January 13, 2014
I recently upgraded to a newer MacBook Pro1. Since I didn’t need my older one, I sold it to a friend’s family. I wanted them to be able to have as close to a new-out-of-the-box experience as possible, so I wiped the drive and prepared to reinstall OS X Mavericks.
Back when OSes used to ship on CDs or DVDs you could put the disc into the drive and boot right into what is called “Recovery” mode to reinstall things. Since Apple switched over to download only updates, this is no longer the case.

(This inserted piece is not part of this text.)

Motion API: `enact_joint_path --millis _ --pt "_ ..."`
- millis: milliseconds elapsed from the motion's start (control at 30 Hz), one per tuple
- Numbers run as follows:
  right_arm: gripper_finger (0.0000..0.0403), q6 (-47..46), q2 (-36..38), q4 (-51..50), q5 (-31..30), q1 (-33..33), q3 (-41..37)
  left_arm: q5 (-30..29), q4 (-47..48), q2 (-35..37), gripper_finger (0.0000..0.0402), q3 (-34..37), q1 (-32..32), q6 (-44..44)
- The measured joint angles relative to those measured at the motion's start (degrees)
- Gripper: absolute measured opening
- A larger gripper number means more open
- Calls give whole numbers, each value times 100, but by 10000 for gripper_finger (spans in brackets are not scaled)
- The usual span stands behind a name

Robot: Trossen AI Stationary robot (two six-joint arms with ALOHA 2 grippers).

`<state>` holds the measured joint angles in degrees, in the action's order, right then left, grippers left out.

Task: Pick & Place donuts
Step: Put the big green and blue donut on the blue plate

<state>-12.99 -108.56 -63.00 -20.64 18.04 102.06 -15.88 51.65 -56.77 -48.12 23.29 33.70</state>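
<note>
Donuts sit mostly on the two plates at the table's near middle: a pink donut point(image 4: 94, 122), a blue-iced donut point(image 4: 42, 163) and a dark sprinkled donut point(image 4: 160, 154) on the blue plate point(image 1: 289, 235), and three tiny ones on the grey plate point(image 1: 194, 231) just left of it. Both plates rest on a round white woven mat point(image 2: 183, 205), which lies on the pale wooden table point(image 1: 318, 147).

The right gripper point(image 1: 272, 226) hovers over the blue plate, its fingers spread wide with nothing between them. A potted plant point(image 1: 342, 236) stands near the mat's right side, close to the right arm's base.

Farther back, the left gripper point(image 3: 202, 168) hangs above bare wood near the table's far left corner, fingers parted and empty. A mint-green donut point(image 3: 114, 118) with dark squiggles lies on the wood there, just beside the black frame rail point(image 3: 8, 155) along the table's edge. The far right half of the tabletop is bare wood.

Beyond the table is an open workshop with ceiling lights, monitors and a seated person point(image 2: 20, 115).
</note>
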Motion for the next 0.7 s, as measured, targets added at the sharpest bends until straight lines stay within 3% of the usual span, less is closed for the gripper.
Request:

In order to get back into Recovery mode, restart the computer and hold ⌘R while it boots up. From there you can format the drive and reinstall Mavericks, provided you have an Internet connection. If you created a bootable USB drive, that’d work too, without needing to be online.
The catch though is that the new user needs to have an Apple ID that has already “purchased” Mavericks for the install to continue. This’ll be my friend’s first Mac, so they never had the opportunity to buy Mavericks. This is also especially weird because Mavericks is free. There doesn’t appear to be a way to transfer ownership to a separate Apple ID. The solution? Reinstall the original OS the computer came with. Which means this:
Yeah, OS X 10.6 Snow Leopard. The funny thing about this is that I cleaned out my closet last week and threw away my original Snow Leopard installation DVD thinking I wouldn’t need it again. So I found a copy somewhere else. Once that finished installing I handed it off and let them go about updating it to Mavericks.
I don’t know how it’ll work in a few years when I decide to sell my newest laptop that came with Mavericks already on it. Moral of the story: it’s just all too rare when semi-complex software “just works”.